## [Task brief]
Identify and pull out each line of the entries in which "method" occurs.

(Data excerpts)
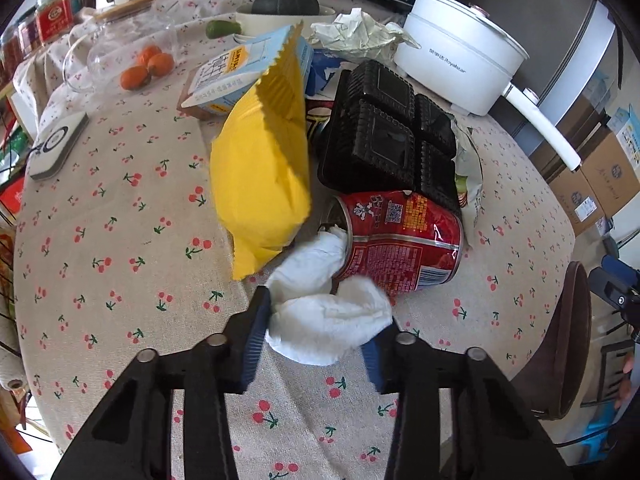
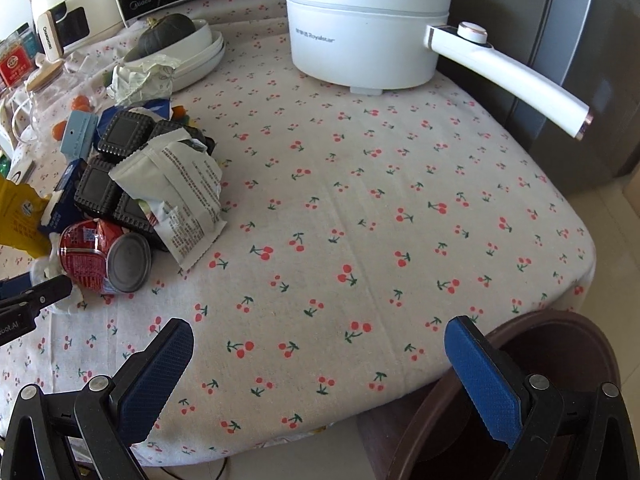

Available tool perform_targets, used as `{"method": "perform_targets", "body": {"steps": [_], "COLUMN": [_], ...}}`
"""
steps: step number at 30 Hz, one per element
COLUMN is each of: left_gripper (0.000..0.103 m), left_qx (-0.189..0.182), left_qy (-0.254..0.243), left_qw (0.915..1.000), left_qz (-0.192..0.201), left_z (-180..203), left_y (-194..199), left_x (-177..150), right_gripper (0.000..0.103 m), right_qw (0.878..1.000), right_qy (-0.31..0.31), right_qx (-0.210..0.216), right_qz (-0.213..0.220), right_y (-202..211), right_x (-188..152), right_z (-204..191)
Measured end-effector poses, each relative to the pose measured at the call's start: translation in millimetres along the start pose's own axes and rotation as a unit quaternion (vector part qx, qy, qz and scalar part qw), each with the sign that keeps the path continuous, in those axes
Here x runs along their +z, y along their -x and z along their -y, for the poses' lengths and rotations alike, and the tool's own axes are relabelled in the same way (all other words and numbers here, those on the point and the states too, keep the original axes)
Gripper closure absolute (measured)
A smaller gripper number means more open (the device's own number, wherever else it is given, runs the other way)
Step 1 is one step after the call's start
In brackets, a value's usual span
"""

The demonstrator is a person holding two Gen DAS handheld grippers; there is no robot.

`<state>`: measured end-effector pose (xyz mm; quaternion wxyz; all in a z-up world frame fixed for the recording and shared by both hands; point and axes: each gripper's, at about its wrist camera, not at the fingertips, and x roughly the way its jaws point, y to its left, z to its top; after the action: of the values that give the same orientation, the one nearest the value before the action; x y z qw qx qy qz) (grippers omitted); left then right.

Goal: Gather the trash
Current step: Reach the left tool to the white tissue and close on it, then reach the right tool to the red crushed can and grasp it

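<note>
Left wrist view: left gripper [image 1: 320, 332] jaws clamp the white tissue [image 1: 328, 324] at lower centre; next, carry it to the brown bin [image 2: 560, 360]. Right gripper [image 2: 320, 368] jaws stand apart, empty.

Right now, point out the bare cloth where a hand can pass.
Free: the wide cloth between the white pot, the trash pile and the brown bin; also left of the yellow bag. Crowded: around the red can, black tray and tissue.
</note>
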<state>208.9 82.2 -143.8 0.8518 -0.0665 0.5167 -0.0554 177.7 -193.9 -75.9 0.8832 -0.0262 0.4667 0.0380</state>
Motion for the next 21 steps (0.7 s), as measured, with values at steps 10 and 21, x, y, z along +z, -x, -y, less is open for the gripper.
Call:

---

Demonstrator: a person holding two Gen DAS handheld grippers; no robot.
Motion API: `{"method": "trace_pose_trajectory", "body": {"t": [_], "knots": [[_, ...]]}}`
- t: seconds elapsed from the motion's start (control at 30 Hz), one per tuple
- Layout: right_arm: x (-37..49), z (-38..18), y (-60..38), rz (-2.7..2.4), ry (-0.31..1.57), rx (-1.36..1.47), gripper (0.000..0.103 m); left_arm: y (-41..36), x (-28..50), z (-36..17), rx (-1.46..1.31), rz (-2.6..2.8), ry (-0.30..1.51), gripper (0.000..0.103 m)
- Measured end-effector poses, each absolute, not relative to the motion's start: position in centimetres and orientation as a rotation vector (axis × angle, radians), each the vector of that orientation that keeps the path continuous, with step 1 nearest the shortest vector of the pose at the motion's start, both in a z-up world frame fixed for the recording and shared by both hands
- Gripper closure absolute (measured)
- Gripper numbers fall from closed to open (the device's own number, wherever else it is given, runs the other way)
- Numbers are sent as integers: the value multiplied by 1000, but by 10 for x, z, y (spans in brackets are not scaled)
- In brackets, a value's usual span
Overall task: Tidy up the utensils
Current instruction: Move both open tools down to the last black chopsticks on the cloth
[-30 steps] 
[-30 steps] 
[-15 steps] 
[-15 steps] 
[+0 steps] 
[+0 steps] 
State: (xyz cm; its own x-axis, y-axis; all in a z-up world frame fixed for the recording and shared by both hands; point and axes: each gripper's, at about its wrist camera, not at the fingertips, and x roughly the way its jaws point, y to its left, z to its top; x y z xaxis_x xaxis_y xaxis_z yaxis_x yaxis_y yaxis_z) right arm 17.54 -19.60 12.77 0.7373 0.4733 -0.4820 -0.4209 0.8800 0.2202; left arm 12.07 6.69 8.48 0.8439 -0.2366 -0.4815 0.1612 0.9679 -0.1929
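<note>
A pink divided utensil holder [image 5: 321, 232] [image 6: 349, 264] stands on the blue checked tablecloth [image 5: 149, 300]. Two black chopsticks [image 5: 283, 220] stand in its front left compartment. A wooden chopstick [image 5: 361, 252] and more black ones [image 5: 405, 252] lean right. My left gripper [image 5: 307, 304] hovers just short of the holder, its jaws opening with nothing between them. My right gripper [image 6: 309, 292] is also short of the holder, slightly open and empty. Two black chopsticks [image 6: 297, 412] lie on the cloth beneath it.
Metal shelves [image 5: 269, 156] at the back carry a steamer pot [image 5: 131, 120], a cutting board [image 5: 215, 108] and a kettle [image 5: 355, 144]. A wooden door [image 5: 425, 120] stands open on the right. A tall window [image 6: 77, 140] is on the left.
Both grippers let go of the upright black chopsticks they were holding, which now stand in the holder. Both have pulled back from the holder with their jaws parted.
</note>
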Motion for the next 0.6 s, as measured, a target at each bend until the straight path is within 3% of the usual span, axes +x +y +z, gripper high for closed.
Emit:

## [Exercise solution]
Available tool perform_targets, used as `{"method": "perform_targets", "body": {"steps": [_], "COLUMN": [_], ...}}`
Motion API: `{"method": "trace_pose_trajectory", "body": {"t": [_], "knots": [[_, ...]]}}`

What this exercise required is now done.